11 Replies
Steve Flowers

Different hosting situations offer different "shares" of an actual machine. Cheaper plans give you a portion of hardware and connection. The limit isn't really the number of user accounts, it gets hairy with the number of simultaneous users. You'll quickly exceed some of the cheaper plan's limits if you have tons of people hitting the site.

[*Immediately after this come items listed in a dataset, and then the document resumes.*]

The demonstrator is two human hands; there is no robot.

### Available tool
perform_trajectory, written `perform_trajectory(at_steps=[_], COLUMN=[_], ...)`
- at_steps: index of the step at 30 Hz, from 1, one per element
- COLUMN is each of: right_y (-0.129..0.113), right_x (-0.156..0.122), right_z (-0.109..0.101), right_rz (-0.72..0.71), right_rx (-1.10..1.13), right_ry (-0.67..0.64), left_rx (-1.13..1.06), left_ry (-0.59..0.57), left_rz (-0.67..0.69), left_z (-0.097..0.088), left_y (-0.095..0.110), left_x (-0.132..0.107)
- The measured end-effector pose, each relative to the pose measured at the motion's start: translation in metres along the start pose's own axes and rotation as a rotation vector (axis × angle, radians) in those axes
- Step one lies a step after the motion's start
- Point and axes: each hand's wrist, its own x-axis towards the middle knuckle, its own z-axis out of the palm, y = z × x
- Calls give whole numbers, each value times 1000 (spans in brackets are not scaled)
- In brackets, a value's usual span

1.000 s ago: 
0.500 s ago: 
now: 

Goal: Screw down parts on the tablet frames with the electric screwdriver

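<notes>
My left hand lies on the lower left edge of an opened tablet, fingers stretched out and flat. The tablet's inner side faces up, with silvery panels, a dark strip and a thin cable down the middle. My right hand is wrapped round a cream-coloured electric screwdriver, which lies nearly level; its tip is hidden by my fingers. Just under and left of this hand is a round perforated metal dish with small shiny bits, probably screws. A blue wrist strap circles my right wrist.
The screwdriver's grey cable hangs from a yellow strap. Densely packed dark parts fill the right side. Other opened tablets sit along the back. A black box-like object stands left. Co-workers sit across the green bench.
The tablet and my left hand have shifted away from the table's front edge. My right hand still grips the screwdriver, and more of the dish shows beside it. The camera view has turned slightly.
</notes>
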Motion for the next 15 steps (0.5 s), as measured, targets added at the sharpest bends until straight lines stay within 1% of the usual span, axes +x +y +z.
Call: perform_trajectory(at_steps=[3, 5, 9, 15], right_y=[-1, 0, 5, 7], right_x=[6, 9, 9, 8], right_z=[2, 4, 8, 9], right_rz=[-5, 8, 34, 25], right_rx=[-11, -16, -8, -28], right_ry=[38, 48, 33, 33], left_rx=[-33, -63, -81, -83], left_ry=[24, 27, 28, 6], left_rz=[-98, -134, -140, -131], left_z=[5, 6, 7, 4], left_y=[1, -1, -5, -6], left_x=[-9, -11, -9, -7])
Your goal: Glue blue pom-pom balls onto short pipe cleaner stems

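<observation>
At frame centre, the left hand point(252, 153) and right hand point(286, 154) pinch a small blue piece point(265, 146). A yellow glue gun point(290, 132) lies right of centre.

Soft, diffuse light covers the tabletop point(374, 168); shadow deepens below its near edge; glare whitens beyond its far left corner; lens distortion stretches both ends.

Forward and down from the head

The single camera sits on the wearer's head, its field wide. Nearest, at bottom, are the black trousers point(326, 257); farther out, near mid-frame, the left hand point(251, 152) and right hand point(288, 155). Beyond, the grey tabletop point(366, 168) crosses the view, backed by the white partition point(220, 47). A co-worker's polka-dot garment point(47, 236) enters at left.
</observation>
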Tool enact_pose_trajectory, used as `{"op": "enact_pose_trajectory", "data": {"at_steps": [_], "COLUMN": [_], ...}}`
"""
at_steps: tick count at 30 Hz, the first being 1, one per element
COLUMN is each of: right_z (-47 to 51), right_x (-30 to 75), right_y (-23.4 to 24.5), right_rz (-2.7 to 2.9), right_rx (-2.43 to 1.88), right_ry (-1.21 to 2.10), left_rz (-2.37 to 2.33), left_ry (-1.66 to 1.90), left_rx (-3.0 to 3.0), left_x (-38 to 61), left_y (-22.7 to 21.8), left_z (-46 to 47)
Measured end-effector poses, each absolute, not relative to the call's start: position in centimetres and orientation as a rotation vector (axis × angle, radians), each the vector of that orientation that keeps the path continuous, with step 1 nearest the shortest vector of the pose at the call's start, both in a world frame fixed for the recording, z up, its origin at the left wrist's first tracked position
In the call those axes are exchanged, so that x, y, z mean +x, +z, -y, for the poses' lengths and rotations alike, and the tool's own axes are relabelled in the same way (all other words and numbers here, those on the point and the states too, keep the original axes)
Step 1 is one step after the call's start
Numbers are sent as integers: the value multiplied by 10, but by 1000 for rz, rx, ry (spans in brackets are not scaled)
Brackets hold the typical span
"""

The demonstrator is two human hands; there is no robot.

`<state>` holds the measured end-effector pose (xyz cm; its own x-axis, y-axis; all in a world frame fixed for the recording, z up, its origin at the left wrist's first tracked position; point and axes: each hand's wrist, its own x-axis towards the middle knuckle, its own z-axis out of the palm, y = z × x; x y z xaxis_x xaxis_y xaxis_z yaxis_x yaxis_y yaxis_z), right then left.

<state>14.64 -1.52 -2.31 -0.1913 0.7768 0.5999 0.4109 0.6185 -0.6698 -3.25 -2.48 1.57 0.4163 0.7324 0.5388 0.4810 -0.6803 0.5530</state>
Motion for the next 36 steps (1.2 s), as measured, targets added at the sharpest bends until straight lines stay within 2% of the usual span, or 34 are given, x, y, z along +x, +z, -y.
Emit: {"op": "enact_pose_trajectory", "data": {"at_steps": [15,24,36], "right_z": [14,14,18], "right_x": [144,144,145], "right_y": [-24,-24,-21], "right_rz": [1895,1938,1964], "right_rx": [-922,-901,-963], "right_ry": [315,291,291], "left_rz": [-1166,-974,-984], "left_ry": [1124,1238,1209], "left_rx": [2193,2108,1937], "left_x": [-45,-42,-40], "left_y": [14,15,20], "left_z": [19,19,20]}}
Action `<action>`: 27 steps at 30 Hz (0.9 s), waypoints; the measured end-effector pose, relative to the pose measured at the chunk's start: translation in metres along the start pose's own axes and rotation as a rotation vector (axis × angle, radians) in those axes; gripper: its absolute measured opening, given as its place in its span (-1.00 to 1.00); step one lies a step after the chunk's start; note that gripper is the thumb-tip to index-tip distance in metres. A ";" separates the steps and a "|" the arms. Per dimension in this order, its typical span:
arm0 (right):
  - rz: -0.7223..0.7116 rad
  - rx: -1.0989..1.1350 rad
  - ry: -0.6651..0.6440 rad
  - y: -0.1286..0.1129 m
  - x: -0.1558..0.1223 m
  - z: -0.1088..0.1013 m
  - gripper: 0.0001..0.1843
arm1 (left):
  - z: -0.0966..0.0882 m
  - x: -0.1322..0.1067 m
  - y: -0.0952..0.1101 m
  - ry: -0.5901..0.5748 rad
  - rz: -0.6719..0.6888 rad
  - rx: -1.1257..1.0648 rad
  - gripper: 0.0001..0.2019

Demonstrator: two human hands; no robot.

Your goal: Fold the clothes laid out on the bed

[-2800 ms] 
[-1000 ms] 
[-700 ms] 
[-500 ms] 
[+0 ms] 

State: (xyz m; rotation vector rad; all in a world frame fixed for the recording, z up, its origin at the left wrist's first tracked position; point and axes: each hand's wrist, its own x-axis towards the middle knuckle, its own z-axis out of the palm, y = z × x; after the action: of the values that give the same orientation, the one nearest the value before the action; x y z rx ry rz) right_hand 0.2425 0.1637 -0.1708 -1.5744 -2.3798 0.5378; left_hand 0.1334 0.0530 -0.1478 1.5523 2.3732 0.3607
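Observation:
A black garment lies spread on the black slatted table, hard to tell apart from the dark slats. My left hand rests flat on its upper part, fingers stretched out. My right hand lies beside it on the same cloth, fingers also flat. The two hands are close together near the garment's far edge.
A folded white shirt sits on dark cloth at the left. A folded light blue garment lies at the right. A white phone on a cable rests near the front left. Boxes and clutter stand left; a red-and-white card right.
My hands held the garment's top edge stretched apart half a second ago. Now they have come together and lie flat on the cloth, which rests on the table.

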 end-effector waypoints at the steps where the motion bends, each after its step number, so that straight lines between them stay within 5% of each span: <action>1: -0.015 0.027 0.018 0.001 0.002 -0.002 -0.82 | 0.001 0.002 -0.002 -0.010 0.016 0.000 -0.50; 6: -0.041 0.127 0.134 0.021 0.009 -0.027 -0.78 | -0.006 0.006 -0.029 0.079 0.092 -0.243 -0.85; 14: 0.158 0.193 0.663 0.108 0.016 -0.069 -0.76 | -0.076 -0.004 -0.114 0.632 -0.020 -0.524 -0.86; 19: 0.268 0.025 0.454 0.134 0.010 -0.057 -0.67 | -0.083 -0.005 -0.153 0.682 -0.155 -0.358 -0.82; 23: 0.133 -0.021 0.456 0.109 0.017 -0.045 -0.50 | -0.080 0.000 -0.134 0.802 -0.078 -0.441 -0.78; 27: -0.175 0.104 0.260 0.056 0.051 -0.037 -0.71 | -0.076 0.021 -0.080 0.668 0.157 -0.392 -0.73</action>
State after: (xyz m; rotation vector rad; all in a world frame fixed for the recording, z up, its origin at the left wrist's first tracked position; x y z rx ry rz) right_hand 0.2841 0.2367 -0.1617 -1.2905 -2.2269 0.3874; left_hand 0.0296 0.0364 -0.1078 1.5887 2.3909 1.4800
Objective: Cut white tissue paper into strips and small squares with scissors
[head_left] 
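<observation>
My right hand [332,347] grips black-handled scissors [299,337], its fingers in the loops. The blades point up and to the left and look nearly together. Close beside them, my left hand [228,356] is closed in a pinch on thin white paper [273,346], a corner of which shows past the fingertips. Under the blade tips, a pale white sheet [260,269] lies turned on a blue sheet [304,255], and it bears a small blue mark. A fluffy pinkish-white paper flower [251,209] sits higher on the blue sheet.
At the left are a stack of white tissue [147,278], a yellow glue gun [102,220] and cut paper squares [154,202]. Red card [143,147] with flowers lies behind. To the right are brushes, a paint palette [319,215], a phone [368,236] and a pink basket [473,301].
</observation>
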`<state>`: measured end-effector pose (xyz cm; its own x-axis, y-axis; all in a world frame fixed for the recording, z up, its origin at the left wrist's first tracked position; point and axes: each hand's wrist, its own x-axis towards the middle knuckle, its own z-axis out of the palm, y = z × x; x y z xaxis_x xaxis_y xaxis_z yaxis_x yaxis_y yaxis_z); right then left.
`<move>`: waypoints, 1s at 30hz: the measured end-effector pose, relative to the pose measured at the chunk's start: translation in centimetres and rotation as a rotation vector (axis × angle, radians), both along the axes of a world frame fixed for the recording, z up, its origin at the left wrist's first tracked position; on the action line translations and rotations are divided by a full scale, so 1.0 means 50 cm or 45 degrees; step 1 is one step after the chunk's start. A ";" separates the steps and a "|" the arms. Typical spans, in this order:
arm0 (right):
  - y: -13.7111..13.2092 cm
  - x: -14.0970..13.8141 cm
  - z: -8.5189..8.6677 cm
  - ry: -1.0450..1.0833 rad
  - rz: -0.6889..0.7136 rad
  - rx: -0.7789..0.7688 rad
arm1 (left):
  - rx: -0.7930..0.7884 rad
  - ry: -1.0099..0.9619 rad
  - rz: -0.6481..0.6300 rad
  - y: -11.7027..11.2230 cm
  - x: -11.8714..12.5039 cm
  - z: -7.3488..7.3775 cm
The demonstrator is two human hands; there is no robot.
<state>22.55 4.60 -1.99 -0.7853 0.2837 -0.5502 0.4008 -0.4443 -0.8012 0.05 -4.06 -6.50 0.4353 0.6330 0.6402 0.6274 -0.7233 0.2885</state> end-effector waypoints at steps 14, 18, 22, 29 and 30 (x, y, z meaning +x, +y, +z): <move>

I've used Fatcow, MediaTemple, and SiteGround. All are pretty easy to setup and offer a range of support plans. I think SiteGround and Fatcow offer EZ setup wizards for configuring Moodle on a site as well. I pay $109 for 2 years of Fatcow hosting with one of the budget plans. I wouldn't trust that level of plan for more than 50 peak simultaneous users. Even then, hiccups would be had.

Chris  Glass

At my previous job, we had used Fatcow and they were horrible and provided horrible customer service to us. The applications were slow and really had trouble making things work. We also tried iPage with the same result but Hostgator has been awesome. I am running three different sites and I do not see any problems. Just my experience that I wanted to share with you.

Alexandros Anoyatis

Hi Chris,

It depends on the setup.

My server instances are quite small so I do weekly images of the whole hard drive, which are stored in the cloud. If anything goes wrong, I'd be able to restore that image, with a couple of clicks more-or-less.

If your database is on localhost, then you'd probably be better off writing a cron-job through the console.

However rackspace does offer what they call "MySQL cloud databases", which are hosted remotely (i.e. not on your cloudserver) and can be administered through the Rackspace control panel.

Keep in mind I am using the Rackspace service in the UK cloud, so there may be some differences compared to the US, although probably favoring the latter service, if any.

You do have to be quite experienced in setting up Linux Servers though, and have some background knowledge on TCP/IP, Port forwarding, and web servers like Apache, lighttpd, or nginx, plus whatever else your LMS requires (e.g. an application server like Tomcat).

However, once you get everything secure and running, I don't think you can beat the service, even from a value standpoint.